= Work instructions =
In the following material, identify every line holding the string "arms" and return it.

= Data to use =
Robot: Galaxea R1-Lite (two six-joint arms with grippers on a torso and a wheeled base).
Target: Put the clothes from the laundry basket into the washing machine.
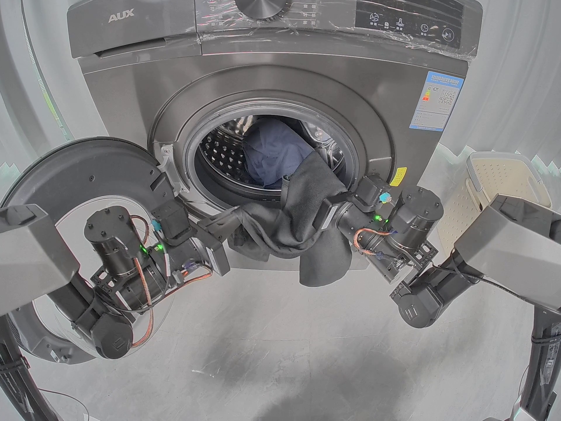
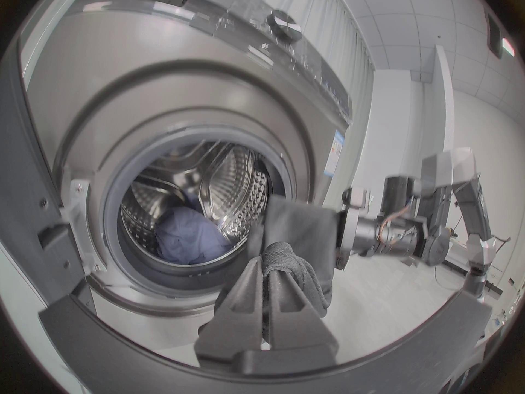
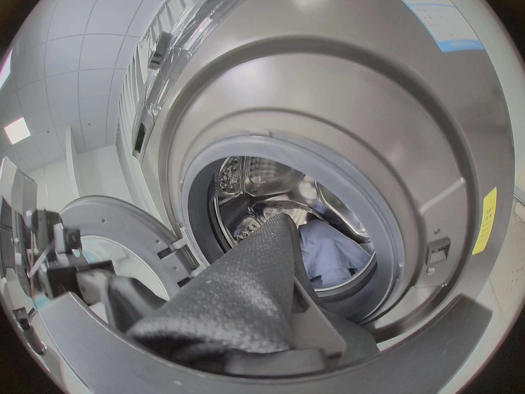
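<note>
A dark grey garment (image 1: 295,223) hangs stretched between both grippers right in front of the washing machine's round opening (image 1: 269,147). My left gripper (image 1: 231,220) is shut on its left edge, the cloth (image 2: 287,266) bunched at the fingertips. My right gripper (image 1: 318,206) is shut on the right part, with the cloth (image 3: 240,302) draped over its fingers. The garment's upper edge leans against the drum's lower rim and a tail hangs below. A blue garment (image 1: 272,147) lies inside the drum (image 2: 191,236) (image 3: 331,253).
The washing machine door (image 1: 87,206) stands swung open at the left, behind my left arm. A cream laundry basket (image 1: 497,188) stands to the right of the machine, beside my right arm. Grey floor (image 1: 280,346) lies in front.
</note>
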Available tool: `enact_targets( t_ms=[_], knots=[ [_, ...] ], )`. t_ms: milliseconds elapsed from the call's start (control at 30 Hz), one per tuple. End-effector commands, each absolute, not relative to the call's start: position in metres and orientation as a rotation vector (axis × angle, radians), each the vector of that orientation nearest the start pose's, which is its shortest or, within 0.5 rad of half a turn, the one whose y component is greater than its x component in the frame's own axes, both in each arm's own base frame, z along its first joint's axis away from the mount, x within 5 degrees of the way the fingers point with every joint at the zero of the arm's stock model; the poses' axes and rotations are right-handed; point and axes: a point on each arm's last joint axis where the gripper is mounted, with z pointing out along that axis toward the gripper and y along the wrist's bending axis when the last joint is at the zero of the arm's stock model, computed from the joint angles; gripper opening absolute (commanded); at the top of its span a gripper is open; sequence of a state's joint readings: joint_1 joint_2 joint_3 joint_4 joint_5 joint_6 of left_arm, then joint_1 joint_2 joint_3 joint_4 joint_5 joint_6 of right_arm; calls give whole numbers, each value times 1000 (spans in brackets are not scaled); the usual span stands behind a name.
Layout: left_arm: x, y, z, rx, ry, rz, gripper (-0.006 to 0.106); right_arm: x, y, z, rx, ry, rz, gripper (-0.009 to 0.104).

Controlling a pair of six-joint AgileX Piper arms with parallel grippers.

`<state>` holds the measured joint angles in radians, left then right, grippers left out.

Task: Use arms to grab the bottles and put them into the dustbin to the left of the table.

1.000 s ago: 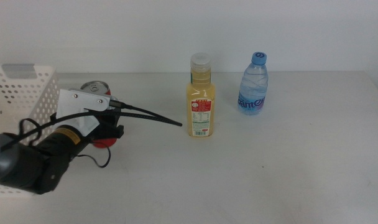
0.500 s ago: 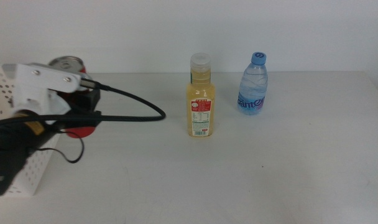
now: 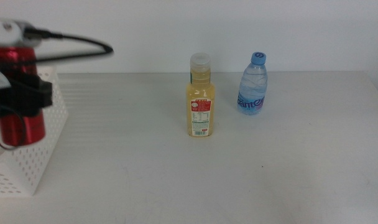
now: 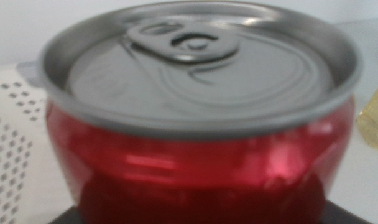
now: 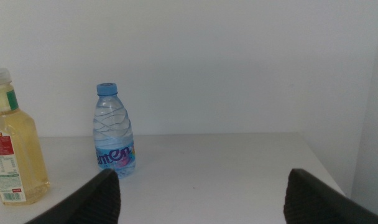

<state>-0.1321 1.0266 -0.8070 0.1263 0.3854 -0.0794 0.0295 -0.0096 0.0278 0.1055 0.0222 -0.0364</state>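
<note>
Red soda can [image 3: 17,96] upright, silver-lidded, above dustbin [image 3: 33,168].

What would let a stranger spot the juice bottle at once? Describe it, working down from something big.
Start at the white table in the middle view: two bottles stand upright near its far edge, apart from each other. The juice bottle is the one nearer the white perforated dustbin. Unlike the clear water bottle with its blue cap, it is yellow, squarish, white-capped, and carries a red and white label.

The left gripper [image 3: 18,99] hung raised at the middle view's left edge, jaws clamped. The right gripper [image 5: 201,193] waited with jaws spread wide.
</note>
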Motion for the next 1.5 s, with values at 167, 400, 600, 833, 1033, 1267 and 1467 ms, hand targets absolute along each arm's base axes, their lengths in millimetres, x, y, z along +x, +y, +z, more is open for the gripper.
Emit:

= Your solution =
Robot: Galaxea R1-Lite (two six-joint arms with grippers on a torso and a wheeled base).
Controlling a pair of six-joint AgileX Piper arms with parallel grippers.
Task: Use arms to grab the bottles and put them into the dustbin to the left of the table.

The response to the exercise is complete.